Solamente nell’agosto del 2016, ben 129 studenti universitari sono stati espulsi dai loro atenei, perchè praticanti della fede Baha’i. Come noto, in Iran esiste una vera e propria apartheid contro questa minoranza religiosa che, sebbene antichissima, viene considerata dai clerici come deviante. Lo stesso Khamenei, ha personalmente emesso una fatwa che vieta agli iraniani puri, di avere contatti con i Baha’i (No Pasdaran).

Di seguito la storia di una studentessa Baha’i, Nazanin Nikuuseresht, espulsa dalla Università di Shiraz. La sua storia, dimostra non solo il razzismo del regime, ma anche le modalità subdole con cui Teheran depriva i Baha’i del loro diritto all’educazione. Nazanin è stata tra gli studenti che erano stati non ammessi all’Università, nell’agosto del 2016. Ufficialmente, si badi bene, la non ammissione viene giusticata con motivazioni di forma e non di religione. Nonostante la decisione presa ad agosto 2016, Nazanin ha insistito, riuscendo a frequentare un semestre di studi presso il Dipartimento di Letteratura e Scienze Umanistiche dell’Università di Shiraz.

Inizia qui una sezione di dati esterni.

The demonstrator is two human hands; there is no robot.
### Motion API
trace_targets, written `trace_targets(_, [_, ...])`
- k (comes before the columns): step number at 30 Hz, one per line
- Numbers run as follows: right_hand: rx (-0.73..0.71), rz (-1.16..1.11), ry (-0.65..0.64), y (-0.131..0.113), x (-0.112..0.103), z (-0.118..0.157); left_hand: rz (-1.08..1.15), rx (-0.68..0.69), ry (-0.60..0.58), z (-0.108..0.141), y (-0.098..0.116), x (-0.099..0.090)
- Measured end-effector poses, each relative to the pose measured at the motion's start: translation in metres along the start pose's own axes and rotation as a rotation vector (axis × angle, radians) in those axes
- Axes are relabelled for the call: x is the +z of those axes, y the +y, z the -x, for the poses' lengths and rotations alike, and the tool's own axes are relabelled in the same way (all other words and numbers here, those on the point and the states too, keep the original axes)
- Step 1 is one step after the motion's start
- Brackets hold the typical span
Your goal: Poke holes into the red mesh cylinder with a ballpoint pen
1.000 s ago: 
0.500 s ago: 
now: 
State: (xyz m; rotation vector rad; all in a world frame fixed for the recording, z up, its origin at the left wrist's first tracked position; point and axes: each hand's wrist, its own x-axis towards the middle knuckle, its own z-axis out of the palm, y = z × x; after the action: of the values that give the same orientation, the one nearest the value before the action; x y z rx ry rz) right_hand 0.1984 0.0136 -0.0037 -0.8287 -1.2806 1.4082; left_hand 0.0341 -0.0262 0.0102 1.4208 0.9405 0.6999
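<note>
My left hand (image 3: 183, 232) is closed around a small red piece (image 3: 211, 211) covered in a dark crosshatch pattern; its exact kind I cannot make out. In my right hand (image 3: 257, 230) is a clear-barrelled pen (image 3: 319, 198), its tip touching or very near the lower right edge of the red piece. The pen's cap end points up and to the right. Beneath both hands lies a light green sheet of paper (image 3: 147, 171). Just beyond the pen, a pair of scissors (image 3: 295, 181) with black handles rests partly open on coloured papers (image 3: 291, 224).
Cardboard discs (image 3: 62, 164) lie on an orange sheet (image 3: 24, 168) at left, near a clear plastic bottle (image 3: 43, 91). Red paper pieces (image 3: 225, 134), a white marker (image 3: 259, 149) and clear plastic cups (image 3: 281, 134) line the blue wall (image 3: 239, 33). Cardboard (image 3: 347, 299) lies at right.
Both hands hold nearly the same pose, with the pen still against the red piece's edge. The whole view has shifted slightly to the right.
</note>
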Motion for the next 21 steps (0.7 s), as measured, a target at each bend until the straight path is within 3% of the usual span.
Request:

Alla fine di dicembre, però, Nazanin si è recata sul sito del suo ateneo, per scoprire che il suo nome era scomparso dalla lista dei partecipanti ai corsi del semestre successivo. Quando la giovane studentessa si è recata presso il Dipartimento per gli Affari Accademici del suo Ateneo, è stata informata che il suo nome era stato rimosso, per via di una lettera inviata dal Direttore del Dipartimento Letteratura e Scienze Umanistiche, tale Mohammad Ali Masnadi Shirazi, in cui veniva ordinato di non permettere a Nazanin di continuare gli studi. Davanti alla richiesta di Nazanin di avere una copia della lettera, i burocrati universitari le hanno risposto di non poter accettare la richiesta, in quanto la lettera conteneva i nomi di cinque altri studenti espulsi (Iran Wire).

Ricordiamo che, nella Repubblica Islamica, ai Baha’i non solo è vietato frequentare le Università pubbliche, ma anche svolgere numerosi mestieri. Il regime proibisce ai Baha’i di chiudere le loro attività durante le festività religiose e, se viene violato il divieto, le forze di sicurezza chiudono totalmente l’attività commerciale. Anche nei lavori concessi ai Baha’i, il regime ordina che il loro salario deve essere più basso rispetto a quello di un “iraniano puro”. Nonostante questo sistema di apartheid e le condanne internazionali, il regime non sembra intenzionato a mutare la sua politica razzista e discriminatoria (No Pasdaran).